- [What is needed]:
Exactly and only the lines from the first entry through the line with "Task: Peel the" should be copied, both ends included, with no pictures.

- [Exercise inputs]:
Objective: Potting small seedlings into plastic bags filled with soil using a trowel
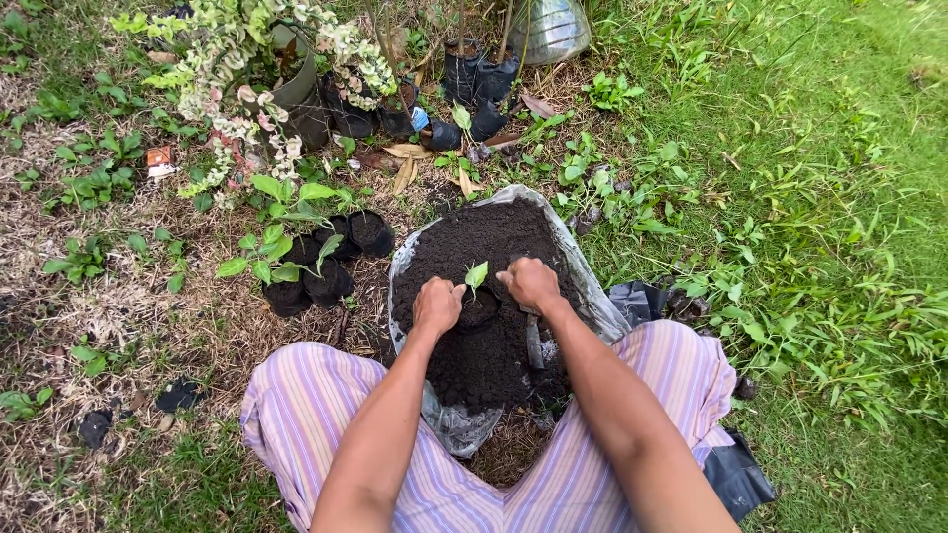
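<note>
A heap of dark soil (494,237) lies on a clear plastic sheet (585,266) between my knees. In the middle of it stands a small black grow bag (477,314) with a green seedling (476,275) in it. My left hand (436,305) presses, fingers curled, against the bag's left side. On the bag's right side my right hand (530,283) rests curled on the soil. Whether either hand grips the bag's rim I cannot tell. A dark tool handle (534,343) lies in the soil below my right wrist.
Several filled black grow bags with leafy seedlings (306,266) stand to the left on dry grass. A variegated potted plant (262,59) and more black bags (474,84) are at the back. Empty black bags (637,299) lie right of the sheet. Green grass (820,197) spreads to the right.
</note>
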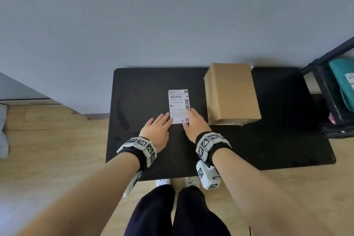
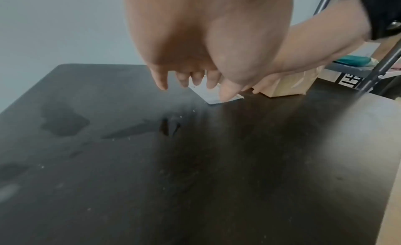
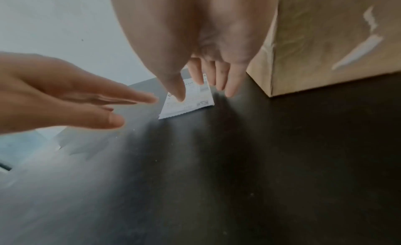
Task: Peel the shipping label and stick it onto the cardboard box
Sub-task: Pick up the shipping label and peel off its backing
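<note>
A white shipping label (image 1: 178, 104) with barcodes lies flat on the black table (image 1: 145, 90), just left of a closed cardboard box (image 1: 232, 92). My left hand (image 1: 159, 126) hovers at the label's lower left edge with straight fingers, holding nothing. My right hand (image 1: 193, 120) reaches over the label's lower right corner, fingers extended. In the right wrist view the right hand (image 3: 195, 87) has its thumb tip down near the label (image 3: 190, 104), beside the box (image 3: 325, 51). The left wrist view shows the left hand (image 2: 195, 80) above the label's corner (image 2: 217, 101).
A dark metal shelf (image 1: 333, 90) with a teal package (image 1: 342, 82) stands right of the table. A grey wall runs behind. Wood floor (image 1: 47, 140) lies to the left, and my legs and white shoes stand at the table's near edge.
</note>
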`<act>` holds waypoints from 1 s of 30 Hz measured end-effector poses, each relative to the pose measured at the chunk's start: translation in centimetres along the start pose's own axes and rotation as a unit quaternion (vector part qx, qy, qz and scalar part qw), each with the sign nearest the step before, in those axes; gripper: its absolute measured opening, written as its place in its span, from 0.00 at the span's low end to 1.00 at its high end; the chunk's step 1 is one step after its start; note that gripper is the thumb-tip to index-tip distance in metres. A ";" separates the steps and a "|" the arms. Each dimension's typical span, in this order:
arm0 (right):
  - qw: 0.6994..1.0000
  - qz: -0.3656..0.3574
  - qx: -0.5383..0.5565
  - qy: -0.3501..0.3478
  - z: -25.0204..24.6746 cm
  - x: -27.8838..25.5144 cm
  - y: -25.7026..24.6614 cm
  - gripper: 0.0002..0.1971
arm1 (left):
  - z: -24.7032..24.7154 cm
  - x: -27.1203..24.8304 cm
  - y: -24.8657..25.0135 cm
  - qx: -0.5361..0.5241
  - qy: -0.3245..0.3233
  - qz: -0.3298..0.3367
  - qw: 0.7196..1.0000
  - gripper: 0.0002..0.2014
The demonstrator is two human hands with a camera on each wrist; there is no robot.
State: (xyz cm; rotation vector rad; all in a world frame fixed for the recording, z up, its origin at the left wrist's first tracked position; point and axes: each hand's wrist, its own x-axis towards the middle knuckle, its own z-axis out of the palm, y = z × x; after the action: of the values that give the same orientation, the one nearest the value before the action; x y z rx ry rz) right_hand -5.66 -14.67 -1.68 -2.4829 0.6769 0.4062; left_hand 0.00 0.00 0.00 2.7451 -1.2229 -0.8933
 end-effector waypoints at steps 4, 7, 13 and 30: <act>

- [Output for this task]:
Objective: Potting small seedlings into plastic bags filled with soil using a trowel
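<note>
A heap of dark soil (494,237) lies on a clear plastic sheet (585,266) between my knees. In the middle of it stands a small black grow bag (477,314) with a green seedling (476,275) in it. My left hand (436,305) presses, fingers curled, against the bag's left side. On the bag's right side my right hand (530,283) rests curled on the soil. Whether either hand grips the bag's rim I cannot tell. A dark tool handle (534,343) lies in the soil below my right wrist.
Several filled black grow bags with leafy seedlings (306,266) stand to the left on dry grass. A variegated potted plant (262,59) and more black bags (474,84) are at the back. Empty black bags (637,299) lie right of the sheet. Green grass (820,197) spreads to the right.
</note>
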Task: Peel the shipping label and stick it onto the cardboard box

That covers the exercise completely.